Crops Will Provide 21st-Century Energy

Worker carrying long canes in a cane field (AP Images/Andre Penner)
In Brazil, sugar-cane waste is used to produce ethanol, which is mixed with gasoline in a mandated formula for automobile fuel.

As nations hunt for ways to meet their population’s food needs in the future, the need to identify cleaner energy sources is also urgent. In the future, agriculture will likely meet some portion of energy needs, and various nations are pursuing this potential today.

Elisa Wood specializes in energy issues, and her work is available at www.RealEnergyWriters.com.

One partial solution to our energy problems lies not in the oilfield but in the cornfield, as nations increasingly replace some petroleum needs with bioenergy — fuel made from plants. “Energy farming” increases demand and opens vast new markets for crops: for sugar cane in Brazil, for corn and soybeans in the United States, and for other grasses, seeds, and trees in other nations.

Crop-Based Fuels in the United States

Many nations already use bioenergy to run cars and trucks, often in a mix with gasoline or diesel fuel. The two major forms of crop-based fuel used in the United States are ethanol from corn and biodiesel from soybeans.

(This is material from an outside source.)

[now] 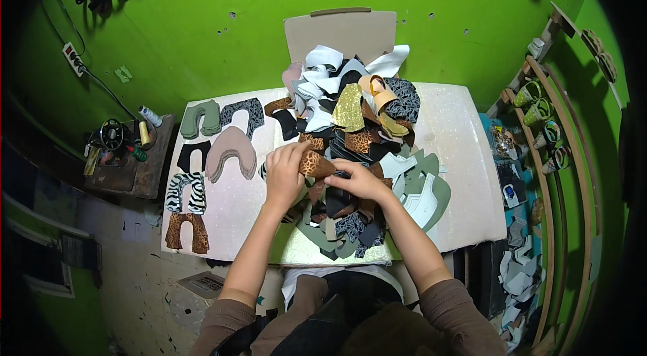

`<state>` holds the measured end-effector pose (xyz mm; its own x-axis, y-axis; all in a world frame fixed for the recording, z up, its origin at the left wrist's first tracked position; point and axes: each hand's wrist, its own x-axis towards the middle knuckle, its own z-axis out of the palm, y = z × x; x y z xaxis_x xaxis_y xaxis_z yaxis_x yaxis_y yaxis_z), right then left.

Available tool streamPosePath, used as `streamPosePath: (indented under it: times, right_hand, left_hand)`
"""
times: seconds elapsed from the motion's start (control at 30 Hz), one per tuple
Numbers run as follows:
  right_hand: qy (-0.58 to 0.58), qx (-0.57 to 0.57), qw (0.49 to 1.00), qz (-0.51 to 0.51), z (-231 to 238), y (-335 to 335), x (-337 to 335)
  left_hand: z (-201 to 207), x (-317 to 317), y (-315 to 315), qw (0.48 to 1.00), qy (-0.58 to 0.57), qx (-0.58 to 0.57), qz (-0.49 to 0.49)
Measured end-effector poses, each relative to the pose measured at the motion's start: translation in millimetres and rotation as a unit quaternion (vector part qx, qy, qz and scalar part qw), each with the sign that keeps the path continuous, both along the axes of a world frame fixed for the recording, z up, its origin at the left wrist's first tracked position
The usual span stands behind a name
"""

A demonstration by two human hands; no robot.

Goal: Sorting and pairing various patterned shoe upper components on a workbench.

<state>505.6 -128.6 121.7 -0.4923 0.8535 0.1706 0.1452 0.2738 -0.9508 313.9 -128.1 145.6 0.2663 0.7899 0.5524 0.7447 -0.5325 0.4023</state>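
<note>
A curved leopard-print material piece [315, 165] is held between my two hands over a heap of cut pieces. My left hand [286, 173] is closed on its left side, and my right hand [357, 181] grips its right end. Beneath and around them lies the mixed pile, with a gold glittery piece [348, 108], white pieces [321, 112], a black-and-grey patterned piece [402, 99] and olive-green pieces [439, 202]. To the left, arch-shaped pieces lie sorted by look: green [200, 119], patterned grey [244, 113], pink [231, 154], black [195, 156], zebra-print [185, 193] and leopard-print [187, 233].
A pale table [465, 154] carries everything, with a cardboard panel [340, 29] behind it by the green wall. On the left, a small wooden stand [128, 171] bears thread spools [149, 115]. Wooden rails [563, 201] with sandals [538, 113] stand at the right.
</note>
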Motion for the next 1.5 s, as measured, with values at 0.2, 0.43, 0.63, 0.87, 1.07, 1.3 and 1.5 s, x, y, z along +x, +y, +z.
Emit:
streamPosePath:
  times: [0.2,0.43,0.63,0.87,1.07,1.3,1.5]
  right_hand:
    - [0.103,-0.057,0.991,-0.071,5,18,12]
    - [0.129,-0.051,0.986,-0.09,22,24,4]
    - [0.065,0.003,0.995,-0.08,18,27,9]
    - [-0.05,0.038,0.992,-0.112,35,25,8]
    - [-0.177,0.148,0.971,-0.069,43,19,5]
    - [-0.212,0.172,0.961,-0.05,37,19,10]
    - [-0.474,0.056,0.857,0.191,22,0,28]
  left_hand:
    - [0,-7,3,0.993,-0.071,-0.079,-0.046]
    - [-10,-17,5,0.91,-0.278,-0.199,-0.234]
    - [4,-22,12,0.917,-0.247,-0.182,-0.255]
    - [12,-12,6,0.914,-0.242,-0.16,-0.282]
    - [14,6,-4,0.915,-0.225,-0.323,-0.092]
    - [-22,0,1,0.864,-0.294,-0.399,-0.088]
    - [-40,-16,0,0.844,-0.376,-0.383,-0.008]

The market for these fuels is expected to grow. As U.S. liquid-fuel needs expand over the next 25 years, bioenergy will help fill the gap, according to the U.S. Energy Information Administration. Europe, Asia, and Central and South America also rely increasingly on this resource.

Bioenergy holds special appeal because it is renewable — simply by growing agricultural crops. We cannot replenish petroleum, today’s leading source of most transportation fuel. Economists say that as petroleum supplies diminish, we can expect prices to rise. Experts predict that bioenergy will serve as a 21st-century answer.

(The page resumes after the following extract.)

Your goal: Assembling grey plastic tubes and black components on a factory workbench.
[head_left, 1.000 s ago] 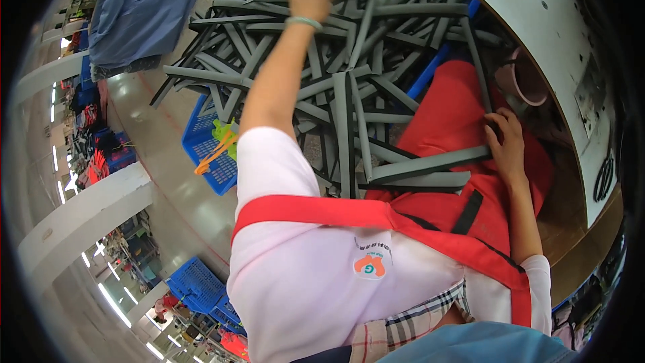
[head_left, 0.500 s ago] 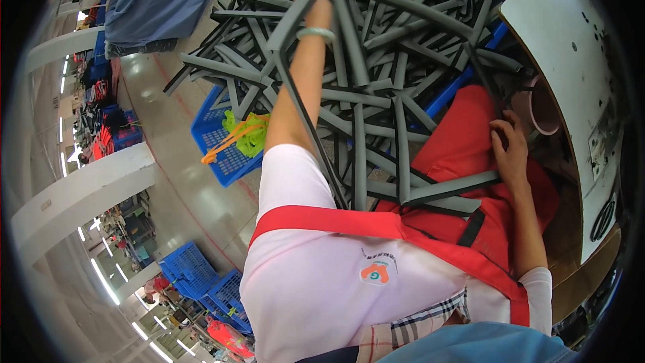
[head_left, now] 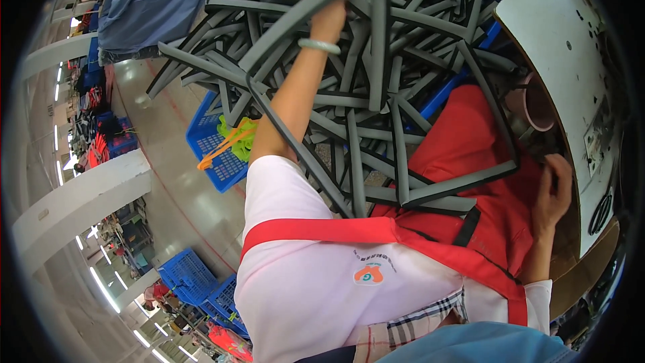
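Observation:
My left hand (head_left: 329, 20) reaches over a big heap of grey foam strips with black edging (head_left: 379, 47), a pale bangle at its wrist. Its fingers are partly hidden behind a long grey strip (head_left: 302, 17), which they appear to grip; that strip is bent at a corner and runs back along my forearm. An angled strip (head_left: 463, 181) lies across my lap on the red apron (head_left: 450, 134). My right hand (head_left: 554, 188) is beside the table edge at my right, fingers loosely bent and apart, holding nothing.
A white table (head_left: 557, 33) with dark specks stands at the right, a pink tub (head_left: 537, 104) under its edge. At the left, a blue basket (head_left: 205, 131) holds bright green material. Blue-grey cloth (head_left: 158, 3) hangs over something beyond it. More blue baskets (head_left: 191, 275) stand farther off.
My left hand has moved slightly right, and the bent strip over it has swung up and leftward. My right hand has left the upright end of the angled strip and drawn back toward the table.

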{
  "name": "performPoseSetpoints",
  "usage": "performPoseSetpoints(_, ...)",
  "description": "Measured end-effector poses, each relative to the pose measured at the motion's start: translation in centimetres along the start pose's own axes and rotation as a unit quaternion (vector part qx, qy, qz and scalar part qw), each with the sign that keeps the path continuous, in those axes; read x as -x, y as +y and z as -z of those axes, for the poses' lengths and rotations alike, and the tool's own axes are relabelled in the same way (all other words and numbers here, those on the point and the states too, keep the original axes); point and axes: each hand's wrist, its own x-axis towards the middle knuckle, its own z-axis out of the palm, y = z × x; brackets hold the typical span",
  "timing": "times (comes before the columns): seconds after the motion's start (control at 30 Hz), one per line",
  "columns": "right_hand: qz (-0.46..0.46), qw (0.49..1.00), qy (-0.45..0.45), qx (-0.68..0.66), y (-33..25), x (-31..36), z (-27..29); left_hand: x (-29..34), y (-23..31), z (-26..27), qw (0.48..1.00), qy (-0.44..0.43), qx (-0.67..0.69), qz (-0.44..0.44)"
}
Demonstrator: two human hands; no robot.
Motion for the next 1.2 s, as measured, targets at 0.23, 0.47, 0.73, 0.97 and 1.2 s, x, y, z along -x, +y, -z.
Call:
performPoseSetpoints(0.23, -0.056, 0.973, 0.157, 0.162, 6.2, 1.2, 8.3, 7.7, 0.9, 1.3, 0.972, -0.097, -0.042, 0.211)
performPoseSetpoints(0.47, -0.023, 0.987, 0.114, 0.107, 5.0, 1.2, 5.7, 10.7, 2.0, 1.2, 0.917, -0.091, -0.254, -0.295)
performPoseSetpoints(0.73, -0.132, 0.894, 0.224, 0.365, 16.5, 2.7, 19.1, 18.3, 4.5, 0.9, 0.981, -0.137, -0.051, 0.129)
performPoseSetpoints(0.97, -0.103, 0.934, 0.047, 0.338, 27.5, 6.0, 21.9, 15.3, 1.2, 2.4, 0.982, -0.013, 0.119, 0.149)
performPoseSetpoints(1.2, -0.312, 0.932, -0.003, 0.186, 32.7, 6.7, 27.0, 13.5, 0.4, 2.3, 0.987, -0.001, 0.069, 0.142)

“Biofuels play a very, very major role in displacing petroleum-based fuels,” says John Urbanchuk, a bioenergy specialist with LECG Consulting, an expert services consulting firm with offices worldwide. Indeed, if the United States replaced just 5 percent of today’s diesel with renewable fuels, it could displace as much crude oil as it now imports from Iraq for diesel production, according to the National Biodiesel Board, which Urbanchuk advises.

“And there are other benefits as well,” Urbanchuk adds. “Biofuels provide market-based revenue for farmers, which is very important. If you can provide a market-based return that reduces the amount of government support that is provided to agriculture, that money can be used elsewhere.”

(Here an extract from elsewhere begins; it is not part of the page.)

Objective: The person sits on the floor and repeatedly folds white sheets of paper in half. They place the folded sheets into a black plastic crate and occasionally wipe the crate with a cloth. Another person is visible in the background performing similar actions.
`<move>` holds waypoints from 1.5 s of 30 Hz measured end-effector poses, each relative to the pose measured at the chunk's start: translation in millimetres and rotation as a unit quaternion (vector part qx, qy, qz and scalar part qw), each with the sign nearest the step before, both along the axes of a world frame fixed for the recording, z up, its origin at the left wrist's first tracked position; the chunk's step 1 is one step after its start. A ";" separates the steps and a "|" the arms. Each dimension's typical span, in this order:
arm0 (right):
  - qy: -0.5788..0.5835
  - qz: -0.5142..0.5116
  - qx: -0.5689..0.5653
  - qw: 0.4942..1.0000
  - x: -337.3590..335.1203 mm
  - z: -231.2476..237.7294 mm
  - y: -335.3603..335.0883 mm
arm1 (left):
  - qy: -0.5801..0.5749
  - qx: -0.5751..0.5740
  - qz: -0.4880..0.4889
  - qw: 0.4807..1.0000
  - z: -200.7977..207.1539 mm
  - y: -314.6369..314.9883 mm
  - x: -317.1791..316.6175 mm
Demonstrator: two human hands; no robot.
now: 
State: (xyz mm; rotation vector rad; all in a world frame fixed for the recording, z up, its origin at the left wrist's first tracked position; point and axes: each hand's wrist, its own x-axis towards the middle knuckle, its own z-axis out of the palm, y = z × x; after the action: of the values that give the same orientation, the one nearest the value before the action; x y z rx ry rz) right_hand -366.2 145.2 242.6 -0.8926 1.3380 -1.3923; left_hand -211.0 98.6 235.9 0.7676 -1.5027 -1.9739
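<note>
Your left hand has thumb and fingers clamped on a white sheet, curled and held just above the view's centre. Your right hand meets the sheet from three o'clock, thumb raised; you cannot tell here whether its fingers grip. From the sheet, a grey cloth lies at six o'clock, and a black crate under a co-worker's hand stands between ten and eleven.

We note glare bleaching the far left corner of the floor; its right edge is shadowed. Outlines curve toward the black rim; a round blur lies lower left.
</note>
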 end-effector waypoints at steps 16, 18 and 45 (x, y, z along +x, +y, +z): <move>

Corn farmers, in particular, are reaping benefits from the bioenergy boom, because of a U.S. policy to increase the amount of ethanol in the gasoline mix. The nation added more than 9 billion gallons (34 million kiloliters) of ethanol to gasoline in 2008, using 3.2 billion bushels of corn.  A federal mandate will quadruple ethanol production by 2022. As manufacturers expand, they will need more corn. By 2018 ethanol production will likely account for 35 percent of U.S. corn use, according to the U.S. Department of Agriculture.

Corn makes sense as an energy crop in the United States because “we grow corn, process corn, better than anything else we do,” says Urbanchuk. Corn is the nation’s most widely produced feed grain, and the United States keeps finding more efficient ways to grow it. Last year, the United States produced 13.2 billion bushels, a record crop, on 5 million fewer acres (2.02 million hectares) than the previous year.

Soybeans, the main crop for biodiesel, also are grown aplenty in the United States. The nation is the world’s largest producer and exporter of soybeans, with almost 400,000 farmers in 29 states growing them. U.S. sales of biodiesel fuels, blended or used in pure form, totaled 459 million gallons (1.7 million kiloliters) for 2009. As one bushel of soybeans can produce 1.4 gallons (5.3 liters) of soy-based biodiesel, farmers supplied nearly 328 million bushels of soybeans to renewable biodiesel in 2009 alone.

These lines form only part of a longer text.